Uncertainty in Sample Estimates Flashcards
confidence intervals, bonferroni correction
What does the uncertainty about the sample mean depend on?
- the variability in the wider population
- sample size used to calculate the sample mean
- distributional shape of the wider population (doesn’t matter in larger samples)
When does the variability in the sample decrease?
When sample size increases (more data = better idea of the true mean).
What type of distributions describe the sample means from different samples?
Normal dist, t-dist.
What is a standard error?
The standard deviation of a sampling distribution, a measure of how likely the sample mean is to be to the population mean.
large se = low precision
Where is the true mean usually found?
Within 2 se of the estimate (95% of the time).

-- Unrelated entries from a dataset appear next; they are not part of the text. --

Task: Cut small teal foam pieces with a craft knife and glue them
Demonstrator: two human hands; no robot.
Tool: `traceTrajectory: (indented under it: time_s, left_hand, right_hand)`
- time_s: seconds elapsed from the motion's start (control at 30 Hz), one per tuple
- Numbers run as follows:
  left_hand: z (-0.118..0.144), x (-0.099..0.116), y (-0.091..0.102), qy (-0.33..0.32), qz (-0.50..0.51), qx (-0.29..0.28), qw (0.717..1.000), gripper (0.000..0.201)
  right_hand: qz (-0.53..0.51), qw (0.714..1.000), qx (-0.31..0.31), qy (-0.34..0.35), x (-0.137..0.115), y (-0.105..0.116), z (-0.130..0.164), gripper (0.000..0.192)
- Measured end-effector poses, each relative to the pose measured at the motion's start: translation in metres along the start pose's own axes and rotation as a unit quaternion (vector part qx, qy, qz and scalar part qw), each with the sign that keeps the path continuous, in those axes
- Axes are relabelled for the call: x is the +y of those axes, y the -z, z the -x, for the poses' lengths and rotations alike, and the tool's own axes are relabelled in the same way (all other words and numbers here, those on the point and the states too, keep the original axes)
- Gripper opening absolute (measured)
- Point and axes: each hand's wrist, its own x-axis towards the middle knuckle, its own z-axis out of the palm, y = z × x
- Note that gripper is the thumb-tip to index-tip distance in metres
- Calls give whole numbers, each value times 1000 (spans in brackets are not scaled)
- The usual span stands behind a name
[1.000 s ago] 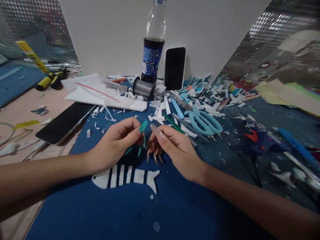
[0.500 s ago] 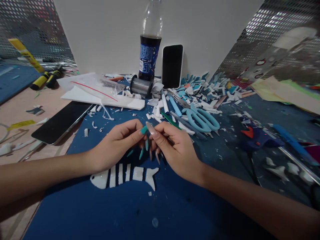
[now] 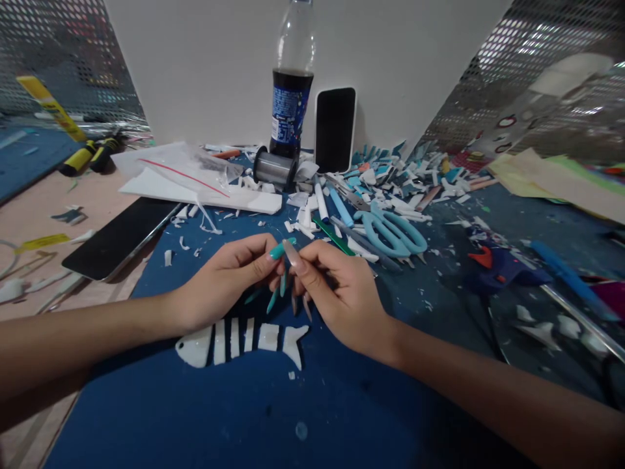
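Observation:
My left hand (image 3: 224, 283), with long teal nails, and my right hand (image 3: 336, 293), with long pale nails, meet fingertip to fingertip in the middle of the blue mat (image 3: 195, 417). Thumb and forefinger of each hand are pinched together. Whatever sits between them is too small to make out. Just below the hands a white fish-skeleton cutout (image 3: 239, 342) lies flat on the mat, touched by neither hand.
Teal scissors (image 3: 390, 231), pens (image 3: 336, 208) and a pile of blue and white scraps (image 3: 405, 176) lie behind the right hand. A cola bottle (image 3: 291, 98), an upright phone (image 3: 334, 129) and a wire spool (image 3: 273, 170) stand at the back. A dark flat phone (image 3: 117, 238) lies left, a glue gun (image 3: 508, 270) right.
The two hands have closed in on each other: a second ago their fingertips were apart, now they touch and pinch. The view shifted slightly.

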Motion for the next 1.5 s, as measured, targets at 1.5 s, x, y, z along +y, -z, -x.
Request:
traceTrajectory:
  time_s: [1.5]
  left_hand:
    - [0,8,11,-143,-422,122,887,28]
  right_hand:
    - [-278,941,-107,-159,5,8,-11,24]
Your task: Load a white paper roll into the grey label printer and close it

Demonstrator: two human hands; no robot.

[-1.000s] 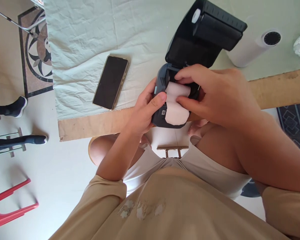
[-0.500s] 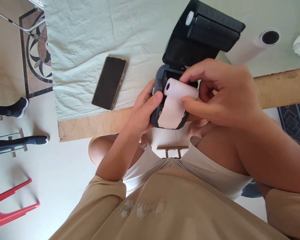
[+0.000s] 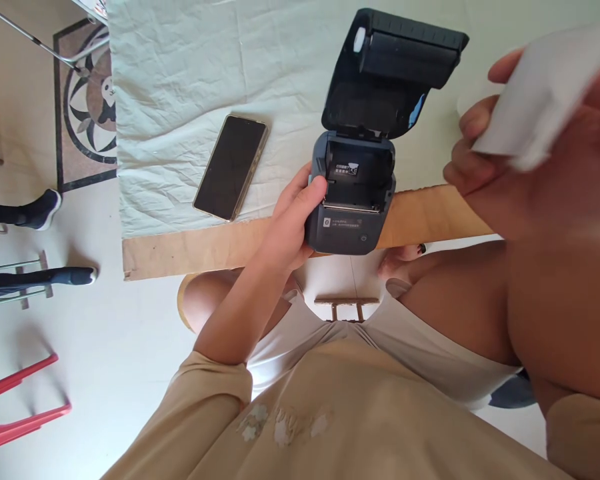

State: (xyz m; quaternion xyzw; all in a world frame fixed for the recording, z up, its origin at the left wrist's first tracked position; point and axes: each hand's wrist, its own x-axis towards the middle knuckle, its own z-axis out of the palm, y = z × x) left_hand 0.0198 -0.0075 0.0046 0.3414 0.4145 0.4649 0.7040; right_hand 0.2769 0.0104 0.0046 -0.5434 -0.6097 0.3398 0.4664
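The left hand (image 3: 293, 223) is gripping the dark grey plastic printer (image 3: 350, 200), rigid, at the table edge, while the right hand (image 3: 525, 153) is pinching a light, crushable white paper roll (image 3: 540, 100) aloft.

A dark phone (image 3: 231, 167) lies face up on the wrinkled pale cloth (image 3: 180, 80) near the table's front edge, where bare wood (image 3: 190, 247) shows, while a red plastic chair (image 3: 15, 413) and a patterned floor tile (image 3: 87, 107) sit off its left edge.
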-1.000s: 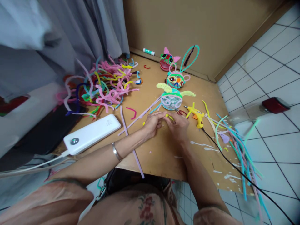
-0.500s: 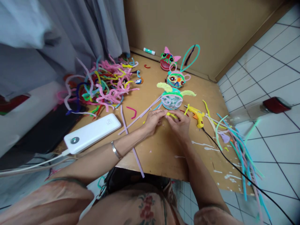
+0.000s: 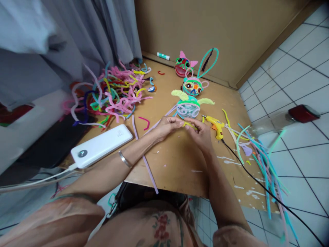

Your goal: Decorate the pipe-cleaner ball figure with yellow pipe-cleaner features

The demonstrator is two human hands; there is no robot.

What is a confidence interval?
A range of values for the true mean within which we are confident the true parameter value lies.
When are empirical (bootstap-based) confidence intervals used?
Small sample size, wider population is very skewed, cannot safely assume normal/t-distribution.
How does the Bootstrap approach work?
i) select n values at random (with replacement) from our original sample of n values
ii) for each sample, calculate the mean
iii) examine the distribution of these sample estimates and locate the values that define the central 95% of the values (2.5 and 97.5 percentiles)
When finding the estimate of the difference of two means, what decides what approach we must use?
Depends on whether we can assume the variability of the two groups is the same or not.
How do we decide if the variances of two groups are equal or not?
Use the F-test.
What is the Bonferroni correction?
To maintain an overall type I error rate (α) of 5% we divide α by the number of comparrisons k.